O Hezbollah é um grupo militante e político libanês, fundado na década de 1980, que se originou em resposta à invasão israelense do Líbano. Considerado uma organização terrorista por vários países, o Hezbollah é conhecido por sua forte influência política no Líbano e por sua capacidade militar, que inclui um arsenal significativo de foguetes e drones. O grupo recebe apoio do Irã e é visto como um ator importante nas dinâmicas de poder do Oriente Médio, frequentemente desafiando a soberania do Estado libanês.

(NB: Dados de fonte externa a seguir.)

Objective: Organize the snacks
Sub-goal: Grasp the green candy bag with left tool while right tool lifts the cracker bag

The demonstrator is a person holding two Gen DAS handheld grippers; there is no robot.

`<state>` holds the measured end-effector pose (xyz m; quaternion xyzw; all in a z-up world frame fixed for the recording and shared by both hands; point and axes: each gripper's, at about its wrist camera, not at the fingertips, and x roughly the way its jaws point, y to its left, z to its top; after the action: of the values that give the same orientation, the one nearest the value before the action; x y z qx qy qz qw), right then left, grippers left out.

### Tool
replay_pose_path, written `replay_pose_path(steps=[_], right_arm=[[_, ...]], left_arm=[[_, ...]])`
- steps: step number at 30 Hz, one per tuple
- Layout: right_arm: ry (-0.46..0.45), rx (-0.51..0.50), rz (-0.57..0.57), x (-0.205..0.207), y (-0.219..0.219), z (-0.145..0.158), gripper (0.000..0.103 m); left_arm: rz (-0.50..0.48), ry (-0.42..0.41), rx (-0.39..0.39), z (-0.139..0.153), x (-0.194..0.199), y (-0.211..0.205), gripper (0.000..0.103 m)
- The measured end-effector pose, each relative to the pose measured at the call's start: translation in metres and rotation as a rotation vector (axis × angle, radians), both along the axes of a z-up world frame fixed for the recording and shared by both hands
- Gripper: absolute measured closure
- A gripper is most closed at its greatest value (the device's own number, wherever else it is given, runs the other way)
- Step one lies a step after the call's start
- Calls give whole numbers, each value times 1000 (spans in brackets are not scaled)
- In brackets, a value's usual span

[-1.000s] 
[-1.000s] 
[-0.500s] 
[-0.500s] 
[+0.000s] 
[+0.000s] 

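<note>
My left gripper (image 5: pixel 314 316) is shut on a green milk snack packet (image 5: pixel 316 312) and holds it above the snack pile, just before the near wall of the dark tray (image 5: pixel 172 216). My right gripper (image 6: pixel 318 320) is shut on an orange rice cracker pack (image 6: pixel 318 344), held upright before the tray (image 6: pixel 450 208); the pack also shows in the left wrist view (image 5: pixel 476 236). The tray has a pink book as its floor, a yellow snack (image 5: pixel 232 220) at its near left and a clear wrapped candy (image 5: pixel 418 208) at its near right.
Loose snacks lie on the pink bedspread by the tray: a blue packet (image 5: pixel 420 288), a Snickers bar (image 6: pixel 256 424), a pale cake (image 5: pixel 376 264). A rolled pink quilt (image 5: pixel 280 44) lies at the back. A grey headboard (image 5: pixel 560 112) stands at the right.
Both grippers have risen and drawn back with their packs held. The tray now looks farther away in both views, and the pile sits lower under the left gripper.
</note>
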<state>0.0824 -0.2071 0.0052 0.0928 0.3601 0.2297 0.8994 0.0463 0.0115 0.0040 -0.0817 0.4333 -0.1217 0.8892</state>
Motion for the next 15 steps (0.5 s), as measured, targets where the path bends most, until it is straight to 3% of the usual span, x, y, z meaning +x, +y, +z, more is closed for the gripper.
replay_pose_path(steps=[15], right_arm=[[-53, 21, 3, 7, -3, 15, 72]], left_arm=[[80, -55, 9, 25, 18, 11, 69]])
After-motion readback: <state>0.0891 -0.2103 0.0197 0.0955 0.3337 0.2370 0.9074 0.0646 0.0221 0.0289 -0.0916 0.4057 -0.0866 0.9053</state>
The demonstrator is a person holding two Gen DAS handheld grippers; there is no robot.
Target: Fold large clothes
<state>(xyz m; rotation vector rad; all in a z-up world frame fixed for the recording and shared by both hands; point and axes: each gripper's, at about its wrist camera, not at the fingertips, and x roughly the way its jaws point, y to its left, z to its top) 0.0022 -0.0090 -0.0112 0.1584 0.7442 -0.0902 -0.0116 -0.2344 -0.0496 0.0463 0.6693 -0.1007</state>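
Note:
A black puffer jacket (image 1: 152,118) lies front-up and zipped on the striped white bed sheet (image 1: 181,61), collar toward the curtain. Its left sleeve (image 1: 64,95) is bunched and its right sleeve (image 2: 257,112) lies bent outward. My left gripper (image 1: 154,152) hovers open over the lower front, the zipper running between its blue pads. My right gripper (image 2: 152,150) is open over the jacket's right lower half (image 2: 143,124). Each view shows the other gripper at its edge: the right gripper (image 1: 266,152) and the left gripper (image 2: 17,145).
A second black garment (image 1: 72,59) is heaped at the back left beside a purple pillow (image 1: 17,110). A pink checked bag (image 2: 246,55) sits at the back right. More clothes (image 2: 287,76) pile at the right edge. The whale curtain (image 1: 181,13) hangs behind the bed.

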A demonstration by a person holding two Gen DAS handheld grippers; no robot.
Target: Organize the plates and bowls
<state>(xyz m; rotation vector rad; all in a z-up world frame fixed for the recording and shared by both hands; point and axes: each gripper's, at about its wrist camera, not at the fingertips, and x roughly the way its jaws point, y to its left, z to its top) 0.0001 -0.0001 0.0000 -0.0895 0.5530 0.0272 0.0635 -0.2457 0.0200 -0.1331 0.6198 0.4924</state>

O Irã é uma república islâmica localizada no Oriente Médio, conhecida por sua rica história e cultura. Desde a Revolução Islâmica de 1979, o país tem sido governado por um regime teocrático que combina elementos religiosos e políticos. O Irã é um ator chave nas relações geopolíticas da região, frequentemente envolvido em conflitos por meio de apoio a grupos como o Hezbollah e outros militantes. Sua política externa é marcada por tensões com os Estados Unidos e seus aliados, especialmente em questões relacionadas a programas nucleares e direitos humanos.
Resumo
No dia 12 de outubro de 2023, as Forças de Defesa de Israel (IDF) realizaram uma operação significativa ao descobrir e destruir dois extensos túneis subterrâneos de ataque construídos pelo grupo terrorista Hezbollah, no sul do Líbano. Utilizando cerca de 450 toneladas de explosivos, os túneis, que se estendiam por aproximadamente 2 quilômetros e atingiam profundidades de cerca de 25 metros, foram demolidos, resultando em uma explosão registrada pelos sistemas de monitoramento sísmico de Israel. As IDF localizaram as entradas graças a informações de inteligência precisas, e os túneis serviam como pontos de armazenamento de armas e encontros para combatentes do Hezbollah. Apesar de um cessar-fogo em vigor, a situação de segurança na região permanece tensa, com o Hezbollah continuando a realizar ataques com drones. Analistas destacam a complexidade do cenário geopolítico, onde o Hezbollah opera independentemente do governo libanês, levantando questões sobre a capacidade do Líbano de controlar suas ações. A operação das IDF, que enfraquece a infraestrutura do Hezbollah, também evidencia o apoio do Irã ao grupo. Com ambos os lados se preparando para possíveis confrontos, a volatilidade na região permanece alta, indicando que um novo ciclo de violência pode estar próximo.